===== SUPPLIED MATERIAL
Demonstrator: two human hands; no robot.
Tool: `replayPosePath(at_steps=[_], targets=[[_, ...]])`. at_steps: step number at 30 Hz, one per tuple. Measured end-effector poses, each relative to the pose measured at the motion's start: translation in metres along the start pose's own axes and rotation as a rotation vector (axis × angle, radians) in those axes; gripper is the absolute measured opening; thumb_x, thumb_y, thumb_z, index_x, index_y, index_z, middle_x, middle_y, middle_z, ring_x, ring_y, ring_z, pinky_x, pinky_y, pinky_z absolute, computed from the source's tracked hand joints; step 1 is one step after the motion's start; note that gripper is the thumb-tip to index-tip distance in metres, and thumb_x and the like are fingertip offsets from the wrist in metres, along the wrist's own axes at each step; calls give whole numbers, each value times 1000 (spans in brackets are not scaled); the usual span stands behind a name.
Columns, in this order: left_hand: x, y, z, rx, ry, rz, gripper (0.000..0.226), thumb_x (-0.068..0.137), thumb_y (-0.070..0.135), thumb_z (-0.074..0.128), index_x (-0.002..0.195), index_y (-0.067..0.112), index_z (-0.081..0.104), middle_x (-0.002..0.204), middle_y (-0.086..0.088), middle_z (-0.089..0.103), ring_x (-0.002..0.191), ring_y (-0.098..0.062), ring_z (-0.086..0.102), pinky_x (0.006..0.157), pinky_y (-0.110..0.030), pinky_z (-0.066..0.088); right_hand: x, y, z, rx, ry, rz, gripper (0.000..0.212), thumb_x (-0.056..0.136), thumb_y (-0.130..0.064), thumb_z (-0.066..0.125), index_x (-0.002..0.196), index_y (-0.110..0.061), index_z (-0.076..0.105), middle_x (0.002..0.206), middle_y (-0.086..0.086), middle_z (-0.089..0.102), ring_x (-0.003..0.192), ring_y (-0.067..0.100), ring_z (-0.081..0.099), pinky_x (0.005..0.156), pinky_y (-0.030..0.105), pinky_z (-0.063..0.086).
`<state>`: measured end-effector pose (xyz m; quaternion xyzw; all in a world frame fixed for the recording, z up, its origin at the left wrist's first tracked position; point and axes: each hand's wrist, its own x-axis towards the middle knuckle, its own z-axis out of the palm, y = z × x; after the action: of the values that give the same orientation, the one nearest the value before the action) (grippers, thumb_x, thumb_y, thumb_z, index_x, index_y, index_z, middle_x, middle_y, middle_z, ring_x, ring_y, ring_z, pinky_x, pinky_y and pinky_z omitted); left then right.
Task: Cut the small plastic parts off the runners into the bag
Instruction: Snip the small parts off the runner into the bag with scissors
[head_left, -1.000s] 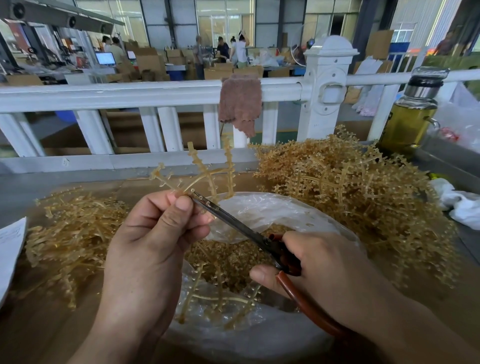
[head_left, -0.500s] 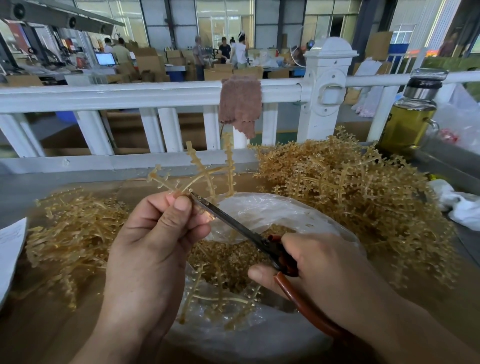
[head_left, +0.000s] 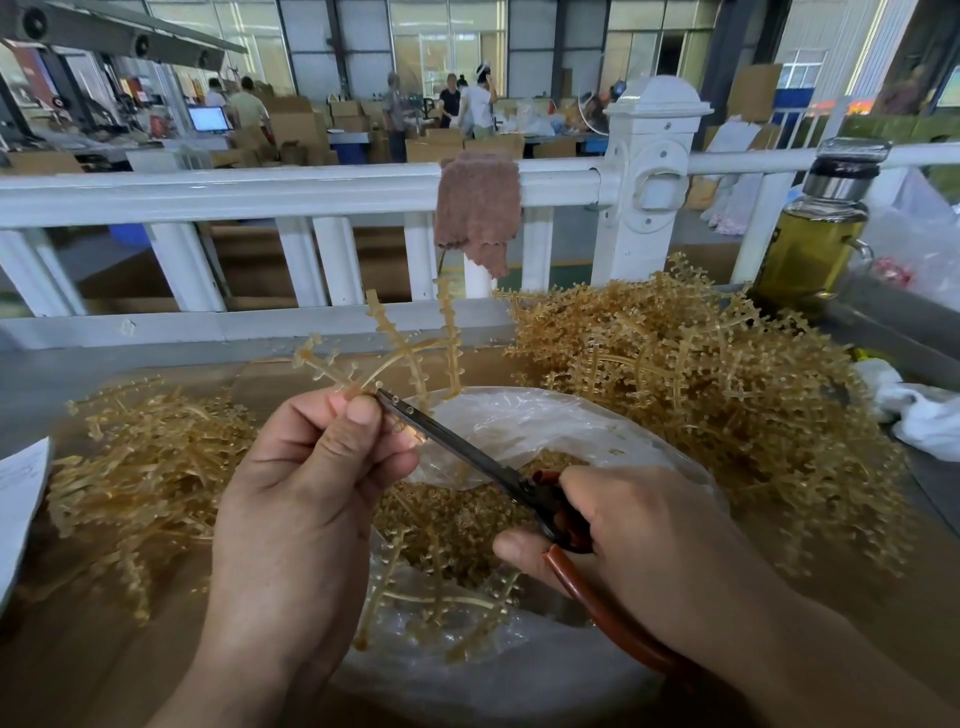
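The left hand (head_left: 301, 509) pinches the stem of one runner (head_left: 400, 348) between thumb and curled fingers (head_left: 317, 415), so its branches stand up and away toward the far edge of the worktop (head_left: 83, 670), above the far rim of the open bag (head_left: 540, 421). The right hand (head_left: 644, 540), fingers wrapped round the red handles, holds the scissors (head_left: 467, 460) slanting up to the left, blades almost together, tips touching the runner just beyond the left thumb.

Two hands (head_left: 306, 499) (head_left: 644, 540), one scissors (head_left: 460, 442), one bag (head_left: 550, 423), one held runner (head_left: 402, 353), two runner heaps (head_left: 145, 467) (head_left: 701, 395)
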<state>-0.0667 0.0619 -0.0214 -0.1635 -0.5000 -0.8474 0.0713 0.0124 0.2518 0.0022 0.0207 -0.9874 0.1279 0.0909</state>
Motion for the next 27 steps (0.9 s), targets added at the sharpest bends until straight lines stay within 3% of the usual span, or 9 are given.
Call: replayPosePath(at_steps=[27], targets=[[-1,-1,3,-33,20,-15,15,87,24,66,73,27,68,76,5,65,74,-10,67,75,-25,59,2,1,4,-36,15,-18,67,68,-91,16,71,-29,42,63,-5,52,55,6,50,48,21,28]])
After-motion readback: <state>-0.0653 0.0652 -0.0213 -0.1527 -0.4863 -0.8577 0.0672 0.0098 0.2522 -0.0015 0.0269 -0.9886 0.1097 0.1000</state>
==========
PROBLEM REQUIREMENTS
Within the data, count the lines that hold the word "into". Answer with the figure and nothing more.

ANSWER TO THE PROBLEM
2